Work request =>
Go through the records below and report each line with "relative" in it.

Excerpted data =>

== Segment start ==

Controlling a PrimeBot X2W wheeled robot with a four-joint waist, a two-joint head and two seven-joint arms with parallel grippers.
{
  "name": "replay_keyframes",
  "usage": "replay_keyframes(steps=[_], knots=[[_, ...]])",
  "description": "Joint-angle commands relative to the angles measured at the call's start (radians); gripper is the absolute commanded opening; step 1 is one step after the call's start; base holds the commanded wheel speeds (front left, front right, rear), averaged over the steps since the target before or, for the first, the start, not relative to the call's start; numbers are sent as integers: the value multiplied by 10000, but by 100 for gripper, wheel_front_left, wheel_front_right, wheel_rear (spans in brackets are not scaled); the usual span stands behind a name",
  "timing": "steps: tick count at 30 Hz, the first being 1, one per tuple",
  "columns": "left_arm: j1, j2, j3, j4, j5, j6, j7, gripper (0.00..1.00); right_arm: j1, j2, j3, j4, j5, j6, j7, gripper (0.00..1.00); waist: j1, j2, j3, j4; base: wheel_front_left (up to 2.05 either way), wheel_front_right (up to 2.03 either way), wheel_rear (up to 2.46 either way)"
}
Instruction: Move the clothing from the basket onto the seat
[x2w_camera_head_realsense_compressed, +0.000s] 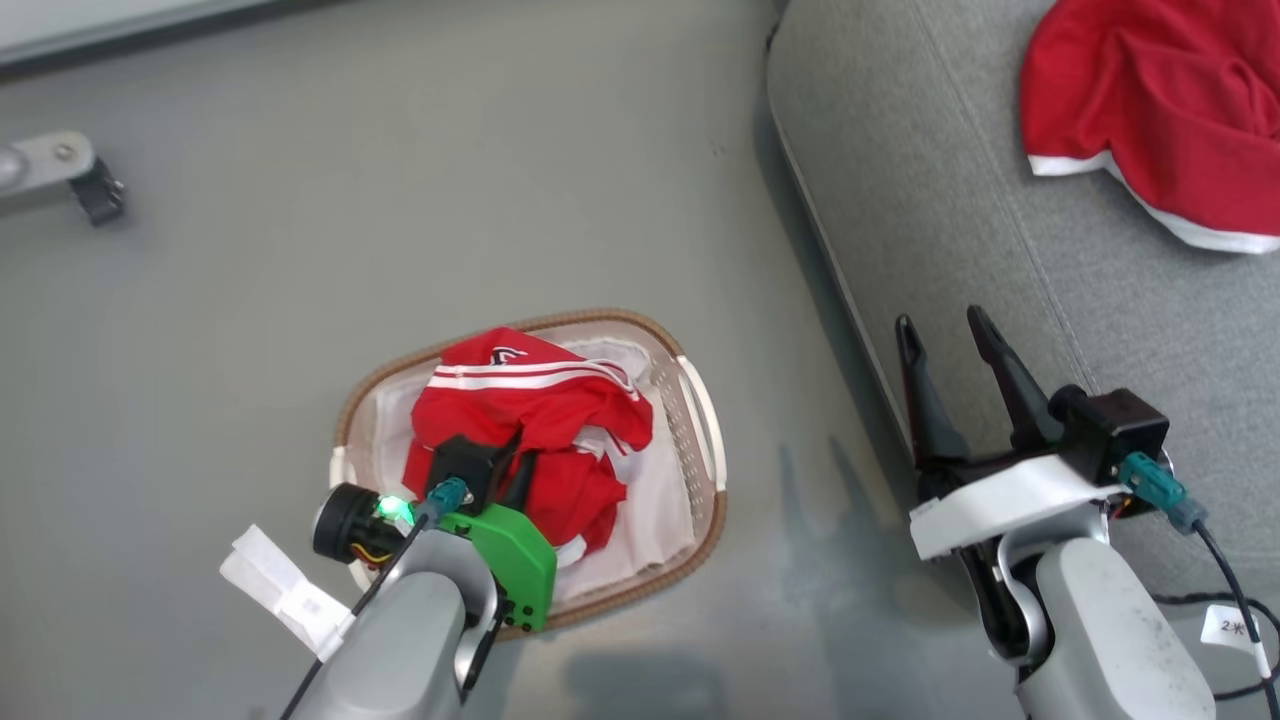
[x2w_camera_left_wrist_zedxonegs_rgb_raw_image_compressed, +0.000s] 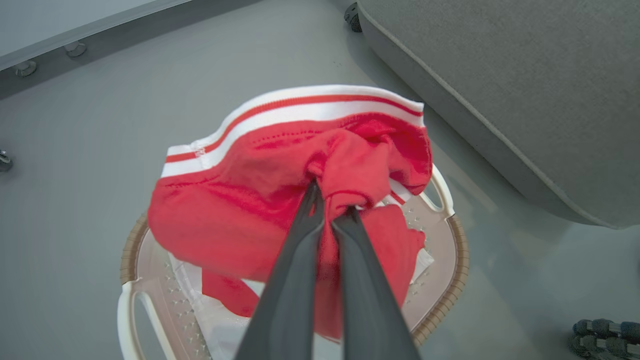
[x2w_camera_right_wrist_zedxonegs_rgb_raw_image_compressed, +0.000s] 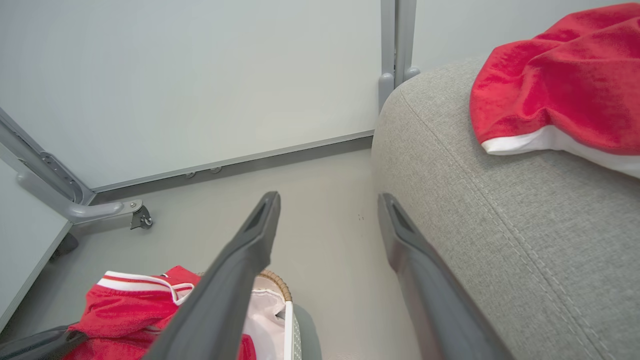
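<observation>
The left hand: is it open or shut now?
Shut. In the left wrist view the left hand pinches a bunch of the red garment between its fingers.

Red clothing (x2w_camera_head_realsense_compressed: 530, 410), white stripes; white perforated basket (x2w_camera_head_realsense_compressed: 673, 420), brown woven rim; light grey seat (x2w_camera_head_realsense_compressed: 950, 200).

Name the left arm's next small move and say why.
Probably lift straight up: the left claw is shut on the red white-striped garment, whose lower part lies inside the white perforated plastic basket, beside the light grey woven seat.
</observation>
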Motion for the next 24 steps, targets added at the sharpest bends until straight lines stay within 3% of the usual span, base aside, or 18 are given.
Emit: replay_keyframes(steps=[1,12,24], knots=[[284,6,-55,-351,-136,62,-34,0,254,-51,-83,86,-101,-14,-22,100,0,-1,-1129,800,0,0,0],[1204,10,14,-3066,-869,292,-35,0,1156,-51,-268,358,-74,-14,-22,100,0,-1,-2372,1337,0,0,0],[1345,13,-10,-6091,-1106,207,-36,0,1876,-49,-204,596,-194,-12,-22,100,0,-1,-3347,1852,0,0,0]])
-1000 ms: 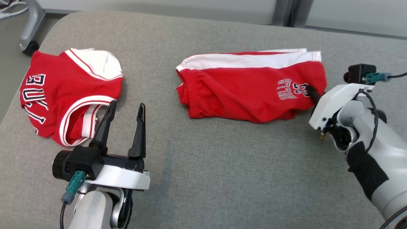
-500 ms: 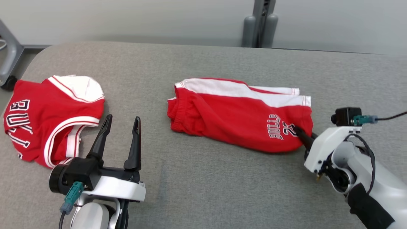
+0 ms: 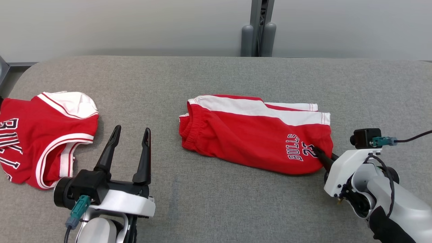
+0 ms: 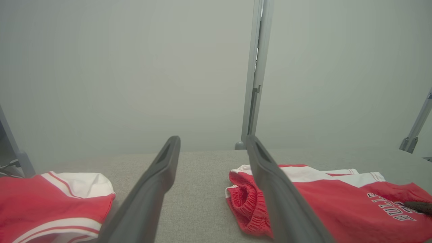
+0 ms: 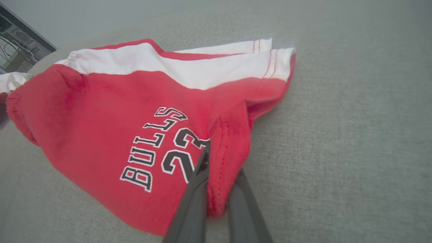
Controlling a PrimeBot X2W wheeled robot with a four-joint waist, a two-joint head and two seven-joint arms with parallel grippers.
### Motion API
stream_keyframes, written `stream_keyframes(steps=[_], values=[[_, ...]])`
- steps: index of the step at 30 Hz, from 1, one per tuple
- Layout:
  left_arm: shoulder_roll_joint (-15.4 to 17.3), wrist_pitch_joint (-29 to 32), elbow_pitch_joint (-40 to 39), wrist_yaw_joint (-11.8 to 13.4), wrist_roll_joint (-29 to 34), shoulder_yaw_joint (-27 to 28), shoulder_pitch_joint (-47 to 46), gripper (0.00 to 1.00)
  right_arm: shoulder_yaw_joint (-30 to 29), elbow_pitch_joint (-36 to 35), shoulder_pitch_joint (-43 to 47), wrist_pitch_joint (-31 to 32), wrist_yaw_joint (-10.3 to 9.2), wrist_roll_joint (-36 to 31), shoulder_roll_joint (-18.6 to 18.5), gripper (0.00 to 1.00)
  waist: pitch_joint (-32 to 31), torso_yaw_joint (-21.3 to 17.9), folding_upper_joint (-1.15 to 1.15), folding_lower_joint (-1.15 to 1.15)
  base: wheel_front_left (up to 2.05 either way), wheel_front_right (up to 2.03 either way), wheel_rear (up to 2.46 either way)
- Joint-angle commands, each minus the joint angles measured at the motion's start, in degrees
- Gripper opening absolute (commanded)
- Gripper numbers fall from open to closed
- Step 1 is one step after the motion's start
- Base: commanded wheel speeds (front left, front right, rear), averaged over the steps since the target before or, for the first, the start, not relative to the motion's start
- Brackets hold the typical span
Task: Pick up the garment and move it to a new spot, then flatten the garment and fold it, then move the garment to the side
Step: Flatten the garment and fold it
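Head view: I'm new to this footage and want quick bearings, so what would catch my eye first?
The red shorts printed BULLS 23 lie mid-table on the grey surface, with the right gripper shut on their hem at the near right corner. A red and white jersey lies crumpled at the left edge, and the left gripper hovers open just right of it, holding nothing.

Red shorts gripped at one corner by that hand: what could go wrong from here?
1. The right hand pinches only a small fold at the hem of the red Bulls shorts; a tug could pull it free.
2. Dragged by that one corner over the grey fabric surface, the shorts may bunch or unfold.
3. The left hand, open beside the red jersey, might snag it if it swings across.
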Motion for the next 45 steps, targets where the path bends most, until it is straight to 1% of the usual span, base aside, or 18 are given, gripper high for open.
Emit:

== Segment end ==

Worked solution =>
  "description": "Joint-angle commands relative to the angles measured at the call's start (radians); gripper is the absolute commanded opening; step 1 is one step after the call's start; base holds the commanded wheel speeds (front left, front right, rear), averaged over the steps since the target before or, for the first, the start, not relative to the call's start; numbers are sent as integers: the value multiplied by 10000, but by 100 for gripper, wheel_front_left, wheel_front_right, wheel_rear (spans in brackets are not scaled); the usual span stands behind a name",
- Base: commanded wheel speeds (front left, front right, rear), averaged over the steps since the target before or, for the first, the start, not relative to the motion's start

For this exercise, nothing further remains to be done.